* [Work task]
Pull every line from the records that has the word "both" in it.

● ● ● ●

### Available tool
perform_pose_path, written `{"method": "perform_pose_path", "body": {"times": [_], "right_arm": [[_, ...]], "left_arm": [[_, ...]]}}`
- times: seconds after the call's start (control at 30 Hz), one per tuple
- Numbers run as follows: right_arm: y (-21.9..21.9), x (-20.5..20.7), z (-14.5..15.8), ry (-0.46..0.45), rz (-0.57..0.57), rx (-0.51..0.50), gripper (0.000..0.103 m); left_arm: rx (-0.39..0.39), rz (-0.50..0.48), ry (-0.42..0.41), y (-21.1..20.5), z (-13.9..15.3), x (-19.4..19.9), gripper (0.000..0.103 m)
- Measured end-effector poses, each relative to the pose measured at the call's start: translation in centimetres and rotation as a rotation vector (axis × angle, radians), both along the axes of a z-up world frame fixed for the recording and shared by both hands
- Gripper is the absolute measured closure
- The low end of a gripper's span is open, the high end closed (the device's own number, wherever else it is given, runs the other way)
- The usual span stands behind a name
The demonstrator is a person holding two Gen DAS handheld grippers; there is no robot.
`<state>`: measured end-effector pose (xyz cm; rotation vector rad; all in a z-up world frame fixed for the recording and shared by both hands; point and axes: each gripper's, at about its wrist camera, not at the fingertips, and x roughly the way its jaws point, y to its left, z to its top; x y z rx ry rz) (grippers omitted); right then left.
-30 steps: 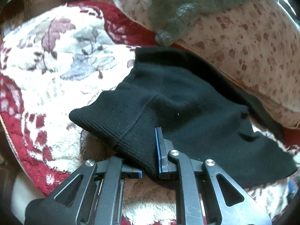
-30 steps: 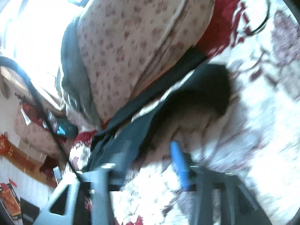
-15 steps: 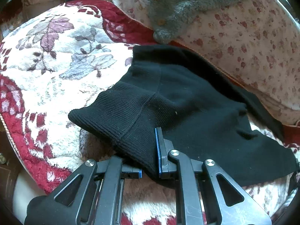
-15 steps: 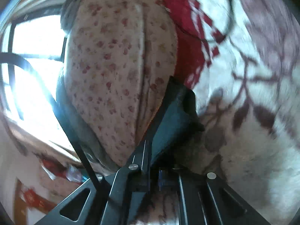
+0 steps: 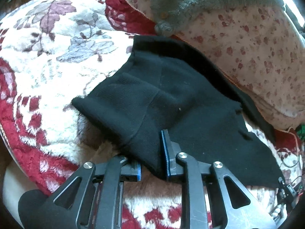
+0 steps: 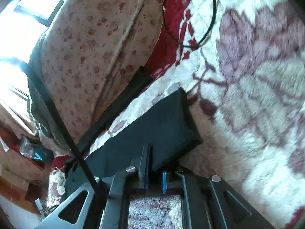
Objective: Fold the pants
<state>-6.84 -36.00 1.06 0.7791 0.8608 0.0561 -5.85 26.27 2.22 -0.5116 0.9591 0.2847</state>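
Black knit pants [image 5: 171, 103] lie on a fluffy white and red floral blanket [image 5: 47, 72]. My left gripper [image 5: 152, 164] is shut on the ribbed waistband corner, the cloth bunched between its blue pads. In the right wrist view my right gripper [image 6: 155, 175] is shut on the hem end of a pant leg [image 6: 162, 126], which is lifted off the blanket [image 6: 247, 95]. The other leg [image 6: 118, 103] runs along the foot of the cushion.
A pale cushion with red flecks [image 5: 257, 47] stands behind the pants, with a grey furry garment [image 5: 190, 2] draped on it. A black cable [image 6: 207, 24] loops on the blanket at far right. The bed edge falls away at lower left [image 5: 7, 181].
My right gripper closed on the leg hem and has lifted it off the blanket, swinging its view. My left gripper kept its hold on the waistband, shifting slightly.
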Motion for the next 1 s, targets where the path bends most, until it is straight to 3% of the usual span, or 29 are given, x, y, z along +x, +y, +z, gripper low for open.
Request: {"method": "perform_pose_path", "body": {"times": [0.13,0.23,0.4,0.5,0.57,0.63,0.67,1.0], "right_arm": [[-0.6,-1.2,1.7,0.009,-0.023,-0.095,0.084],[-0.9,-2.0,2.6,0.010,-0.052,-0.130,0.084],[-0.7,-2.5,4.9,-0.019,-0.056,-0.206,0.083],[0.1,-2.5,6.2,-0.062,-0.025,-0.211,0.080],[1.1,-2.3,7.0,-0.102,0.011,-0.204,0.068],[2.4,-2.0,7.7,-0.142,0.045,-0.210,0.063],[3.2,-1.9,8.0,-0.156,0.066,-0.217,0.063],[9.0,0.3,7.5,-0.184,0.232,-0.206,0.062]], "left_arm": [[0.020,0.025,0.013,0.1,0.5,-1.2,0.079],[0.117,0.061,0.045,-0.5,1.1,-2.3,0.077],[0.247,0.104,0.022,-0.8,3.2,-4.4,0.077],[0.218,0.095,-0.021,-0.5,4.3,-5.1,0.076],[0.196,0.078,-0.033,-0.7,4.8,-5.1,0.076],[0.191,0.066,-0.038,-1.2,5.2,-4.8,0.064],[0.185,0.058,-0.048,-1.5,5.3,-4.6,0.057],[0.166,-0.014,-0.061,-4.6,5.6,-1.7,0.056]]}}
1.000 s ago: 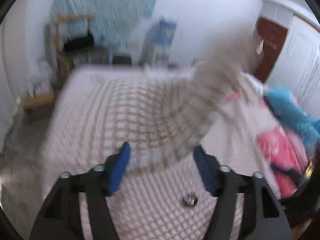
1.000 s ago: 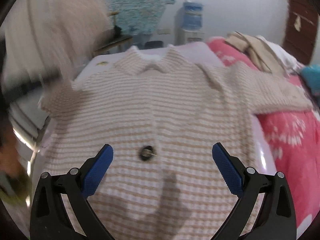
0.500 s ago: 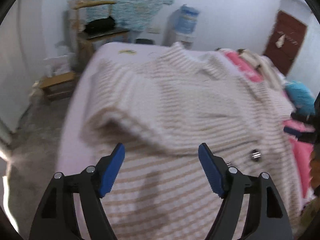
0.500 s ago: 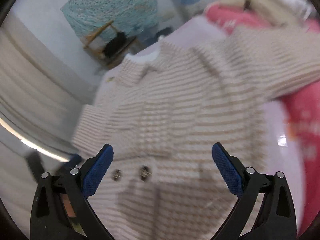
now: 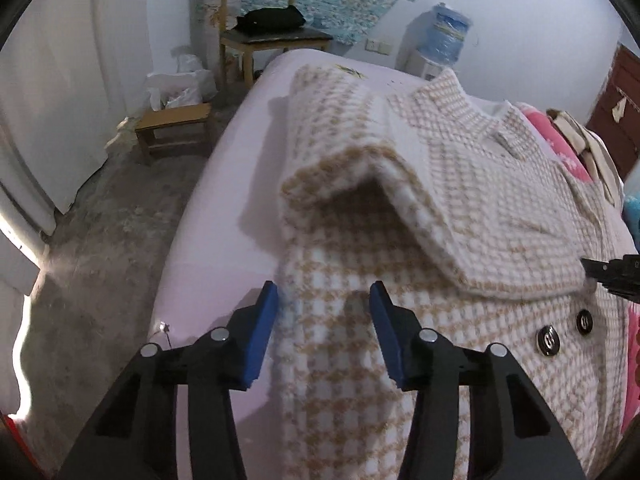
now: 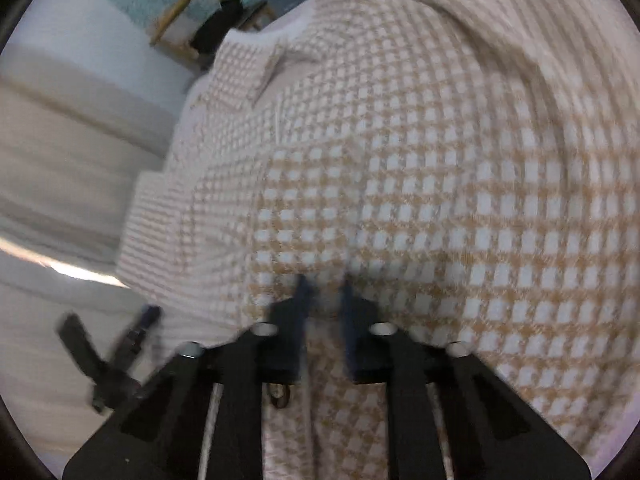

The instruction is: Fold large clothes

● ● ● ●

* [Worked solution]
- Measured end-effector poses, each relative to the pose measured at the call's start: translation in centimetres and rotation as a rotation vector (axis × angle, radians), both along the axes of a z-up world frame fixed for the recording and shared by both hands
`<state>`: measured end-effector pose (xyz cm; rotation vector rad; all in a z-up world frame fixed for the recording and shared by both hands; point and axes: each gripper's, at about its wrist camera, not at the fingertips, and x roughly the way its jaws point, y to its left, z to its top; x y z rx ry rz) (grippers omitted); right then left.

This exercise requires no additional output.